▸ **Prompt**
Set down, please, exactly the lines below that run from the line with "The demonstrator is" to the line with "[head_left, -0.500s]", both lines included.

--- Data for analysis ---

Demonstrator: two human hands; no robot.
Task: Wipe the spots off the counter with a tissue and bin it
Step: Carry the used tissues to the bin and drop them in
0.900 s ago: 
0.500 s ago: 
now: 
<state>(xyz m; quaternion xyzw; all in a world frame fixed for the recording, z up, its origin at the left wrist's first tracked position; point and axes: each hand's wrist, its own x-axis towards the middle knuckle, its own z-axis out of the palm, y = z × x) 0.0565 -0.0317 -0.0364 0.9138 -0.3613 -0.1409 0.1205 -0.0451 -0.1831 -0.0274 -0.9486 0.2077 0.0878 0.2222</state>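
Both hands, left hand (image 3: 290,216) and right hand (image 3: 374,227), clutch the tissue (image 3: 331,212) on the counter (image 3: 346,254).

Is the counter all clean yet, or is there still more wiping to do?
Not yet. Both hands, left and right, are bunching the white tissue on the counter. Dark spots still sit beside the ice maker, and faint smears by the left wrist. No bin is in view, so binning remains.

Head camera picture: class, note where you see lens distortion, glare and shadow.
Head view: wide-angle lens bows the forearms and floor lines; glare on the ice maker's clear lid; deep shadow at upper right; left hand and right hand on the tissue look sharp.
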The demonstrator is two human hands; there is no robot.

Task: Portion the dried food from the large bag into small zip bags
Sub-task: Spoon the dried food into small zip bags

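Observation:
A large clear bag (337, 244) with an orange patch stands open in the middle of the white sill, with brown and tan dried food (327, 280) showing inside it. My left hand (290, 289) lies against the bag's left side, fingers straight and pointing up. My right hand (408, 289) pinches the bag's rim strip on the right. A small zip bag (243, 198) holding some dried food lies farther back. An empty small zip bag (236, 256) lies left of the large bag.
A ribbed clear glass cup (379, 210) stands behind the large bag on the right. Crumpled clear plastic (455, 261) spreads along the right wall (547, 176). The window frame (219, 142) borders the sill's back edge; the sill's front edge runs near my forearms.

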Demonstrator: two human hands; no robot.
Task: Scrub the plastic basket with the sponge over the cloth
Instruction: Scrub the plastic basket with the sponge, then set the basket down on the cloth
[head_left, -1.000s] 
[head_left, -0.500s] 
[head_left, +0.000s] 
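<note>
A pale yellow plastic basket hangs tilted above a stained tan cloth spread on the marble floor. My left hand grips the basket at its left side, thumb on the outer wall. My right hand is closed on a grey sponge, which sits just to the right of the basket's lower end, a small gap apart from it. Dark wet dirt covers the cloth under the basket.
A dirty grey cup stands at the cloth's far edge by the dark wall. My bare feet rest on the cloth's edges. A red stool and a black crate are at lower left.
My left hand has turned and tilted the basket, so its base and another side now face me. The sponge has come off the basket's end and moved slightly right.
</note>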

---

▸ **Output for this exercise**
The demonstrator is two human hands; there is no robot.

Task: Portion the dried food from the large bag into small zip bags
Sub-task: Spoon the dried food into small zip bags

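Observation:
A large clear bag (337, 244) with an orange patch stands open in the middle of the white sill, with brown and tan dried food (327, 280) showing inside it. My left hand (290, 289) lies against the bag's left side, fingers straight and pointing up. My right hand (408, 289) pinches the bag's rim strip on the right. A small zip bag (243, 198) holding some dried food lies farther back. An empty small zip bag (236, 256) lies left of the large bag.
A ribbed clear glass cup (379, 210) stands behind the large bag on the right. Crumpled clear plastic (455, 261) spreads along the right wall (547, 176). The window frame (219, 142) borders the sill's back edge; the sill's front edge runs near my forearms.
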
Demonstrator: two human hands; no robot.
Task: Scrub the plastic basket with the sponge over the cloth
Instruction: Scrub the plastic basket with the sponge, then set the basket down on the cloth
[head_left, -1.000s] 
[head_left, -0.500s] 

No further answer is required.